Lee and his colleagues firstly reported the anticancer effects of Spina Gleditsiae in 2009 [8]. In their study, the herbal ethanol extract significantly arrested the cell cycle at G2/M phase and inhibited the growth of human colon cancer HCT116 cells in vitro with at 600 µg/mL. Moreover, the ethanol extract of Spina Gleditsiae also significantly reduced tumour size in HCT116 cell-xenografted tumour tissues. Both of these in vitro and in vivo activities were associated with the regulation of expression of ERK phosphorylation, p27, and matrix metalloproteinase-9 (MMP-9) [8]. The water extract of Spina Gleditsiae presented a similar inhibitory effect on HCT16 cell in vitro and xenografts in vivo models as reported by Lee et al. in 2010. The underlying mechanisms of this inhibition were correlated with increased p53 levels, downregulation of cyclins and cyclin-dependent kinases, and phosphorylation of ERK, p38 MAP kinase, and JNK [16]. Moreover, Lee’s research group further reported that the ethanol extract of Spina Gleditsiae led to the growth inhibition with G1 phase cell cycle arrest at a concentration of 400 µg/mL on human SNU-5 gastric cancer cells. The mechanisms involved the activation of p38 MAP kinase and subsequently the induction of p21WAF1 and the downregulation of cyclin D1/CDK4 and cyclin E/CDK2 complexes [17]. Furthermore, oral administration of the water extract of Spina Gleditsiae (25 mg/kg/day) was found to significantly reduce the size of a PC3 prostate cancer cell-xenografted tumour in another experiment [18]. Except the extracts, three individual compounds identified from Spina Gleditsiae have been reported to present cytotoxic effects to human SK-Hep-1 liver cancer cells in vitro. Among them, p-hydroxyl cinnamic aldehyde exhibited cytotoxicity with at a value as low as 38.18 µM, while trans-coniferyl aldehyde and sinapaldehyde showed moderate effects with values of 58.11 and 54.61 µM, respectively [19].
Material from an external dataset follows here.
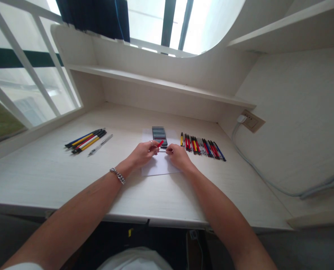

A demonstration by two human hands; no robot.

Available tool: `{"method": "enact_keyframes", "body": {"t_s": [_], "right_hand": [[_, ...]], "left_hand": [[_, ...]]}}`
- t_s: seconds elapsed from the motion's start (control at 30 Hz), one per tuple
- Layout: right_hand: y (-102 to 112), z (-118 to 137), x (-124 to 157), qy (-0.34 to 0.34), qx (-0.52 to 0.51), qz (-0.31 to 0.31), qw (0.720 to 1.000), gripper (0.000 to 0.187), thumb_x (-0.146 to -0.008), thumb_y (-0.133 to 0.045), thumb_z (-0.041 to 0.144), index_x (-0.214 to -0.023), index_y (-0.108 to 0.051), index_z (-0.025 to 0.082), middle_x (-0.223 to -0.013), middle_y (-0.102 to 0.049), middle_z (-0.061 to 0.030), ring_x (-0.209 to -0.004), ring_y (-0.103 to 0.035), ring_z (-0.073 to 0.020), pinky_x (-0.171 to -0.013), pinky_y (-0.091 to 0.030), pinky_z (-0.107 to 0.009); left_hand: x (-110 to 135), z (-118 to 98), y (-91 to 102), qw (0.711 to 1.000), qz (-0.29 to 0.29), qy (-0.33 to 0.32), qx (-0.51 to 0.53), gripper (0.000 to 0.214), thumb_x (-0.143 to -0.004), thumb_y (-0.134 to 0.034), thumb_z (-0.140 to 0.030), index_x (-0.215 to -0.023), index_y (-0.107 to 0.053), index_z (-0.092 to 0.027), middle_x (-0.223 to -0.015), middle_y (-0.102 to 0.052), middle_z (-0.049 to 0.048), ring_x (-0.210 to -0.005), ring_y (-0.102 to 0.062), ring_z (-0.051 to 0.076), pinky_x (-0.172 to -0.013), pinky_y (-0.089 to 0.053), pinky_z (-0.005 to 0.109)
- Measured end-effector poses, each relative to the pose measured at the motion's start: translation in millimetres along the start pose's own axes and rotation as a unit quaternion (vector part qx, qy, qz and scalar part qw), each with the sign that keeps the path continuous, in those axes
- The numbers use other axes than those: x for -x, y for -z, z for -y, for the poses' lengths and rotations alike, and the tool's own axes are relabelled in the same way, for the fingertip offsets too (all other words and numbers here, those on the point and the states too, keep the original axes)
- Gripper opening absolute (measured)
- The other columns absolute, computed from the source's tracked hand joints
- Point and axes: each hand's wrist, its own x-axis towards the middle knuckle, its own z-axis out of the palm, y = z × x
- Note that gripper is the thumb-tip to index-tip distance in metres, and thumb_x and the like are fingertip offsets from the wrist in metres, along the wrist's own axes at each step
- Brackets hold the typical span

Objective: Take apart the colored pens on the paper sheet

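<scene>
Over a white sheet of paper (159,168), my left hand (145,153) is closed on a red pen barrel (160,143) that points up to the right. Facing it, my right hand (179,156) pinches a thin rod like a pen refill (162,151), which spans the gap between both hands. A small black piece (164,147) shows just above the rod; whether fingers hold it I cannot tell. Behind my hands lies a phone (159,135). To the right stands a row of pens (196,145) in red, yellow, black and blue.
On the left lie a bundle of pens (85,141) and a clear pen (100,145) beside it. A shelf (161,85) crosses above the white desk (122,204). At the right wall, a cable (247,159) runs down from a socket (253,120).
</scene>
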Motion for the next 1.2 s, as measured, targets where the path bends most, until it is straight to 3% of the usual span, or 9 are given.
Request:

Angiogenesis is the process of new vessel formation from preexisting blood vasculature and is the key for continuous tumour growth. The antiangiogenesis activity of Spina Gleditsiae was firstly reported by Yi et al. in 2012. According to their report, the ethanol extract of Spina Gleditsiae was able to inhibit the proliferation of human umbilical vein endothelial cells (HUVEC) in vitro. Cell migration and tube formation were also significantly inhibited in a dose-dependent manner. New vessel formation of nude mice was reduced by the treatment of the ethanol extract of Spina Gleditsiae. The downregulation of proangiogenic proteins, endothelin 1 and matrix metallopeptidase 2, was determined to account for those in vitro and in vivo antiangiogenesis effects [20]. Furthermore, an antiangiogenesis compound, cytochalasin H, was identified from Spina Gleditsiae by Lee and his colleagues after two years. The growth and mobility of HUVEC were suppressed by cytochalasin H through decreasing expression of proangiogenic factor EDN1. Moreover, the compound could inhibit the proangiogenic protein induced formation of new blood vessels and the tumour growth in vivo. Taken together, these results revealed that Spina Gleditsiae and its compound cytochalasin H were potential antiangiogenic cancer candidates [15, 21].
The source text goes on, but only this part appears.